Wouldn’t you know it, Republicans magically remembered those principles after Barack Obama was elected, at which point GOP officials once again insisted that nothing mattered more than deficit reduction.

That is, until Donald Trump was elected. Republicans, right on cue, kept the pattern going and decided they couldn’t care less about balancing the budget. Trump — who, like Reagan, promised voters he knew what to do about shrinking the debt — ended up adding nearly $7.8 trillion to the national debt in just one term, and most of that total was racked up before the Covid crisis.

In 2019, the Republican’s White House chief of staff privately conceded that “nobody cares” about fiscal debates anymore, and a year later, shortly before the pandemic, Trump himself explicitly told donors he was indifferent toward the deficit. “Who the hell cares about the budget?” Trump said at the time.
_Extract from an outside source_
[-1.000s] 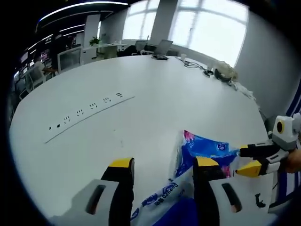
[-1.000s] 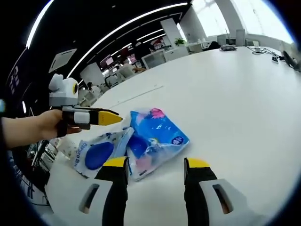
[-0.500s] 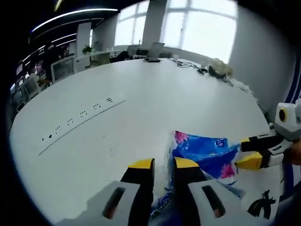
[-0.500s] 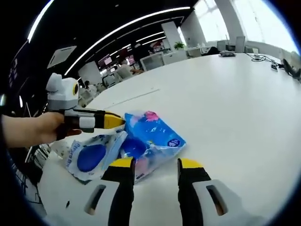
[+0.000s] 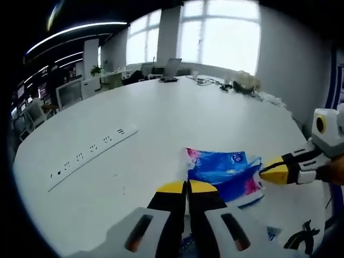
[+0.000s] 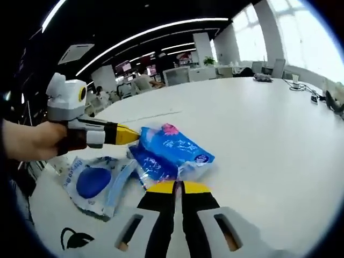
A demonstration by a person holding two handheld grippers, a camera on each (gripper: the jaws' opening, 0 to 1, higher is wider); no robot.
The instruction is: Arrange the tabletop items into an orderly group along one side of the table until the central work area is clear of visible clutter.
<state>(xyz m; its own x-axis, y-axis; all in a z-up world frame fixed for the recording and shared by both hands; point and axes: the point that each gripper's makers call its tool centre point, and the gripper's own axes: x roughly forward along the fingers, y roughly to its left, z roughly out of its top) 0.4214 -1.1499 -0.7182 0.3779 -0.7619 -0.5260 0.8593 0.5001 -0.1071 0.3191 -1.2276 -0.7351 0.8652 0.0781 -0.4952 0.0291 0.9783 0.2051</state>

The pattern is tough to miss: For the past four decades, every Republican president has left office with a larger budget deficit than when he started, and every Democratic president has left office with a smaller budget deficit than when he started.

Right around the time of Joe Biden’s presidential inauguration, GOP officials began to insist that this time, they truly, deeply care about balanced budgets, culminating in another Republican debt ceiling crisis.

But even as it unfolds, Republicans have ruled out the possibility of rolling back ineffective tax breaks for the wealthy, ruled out cuts to much of the federal budget, and prioritized partisan goals that have little if anything to do with fiscal responsibility.

They are not to be taken seriously. The conventional wisdom on this issue is neither conventional nor wise.

This post revises our related earlier coverage.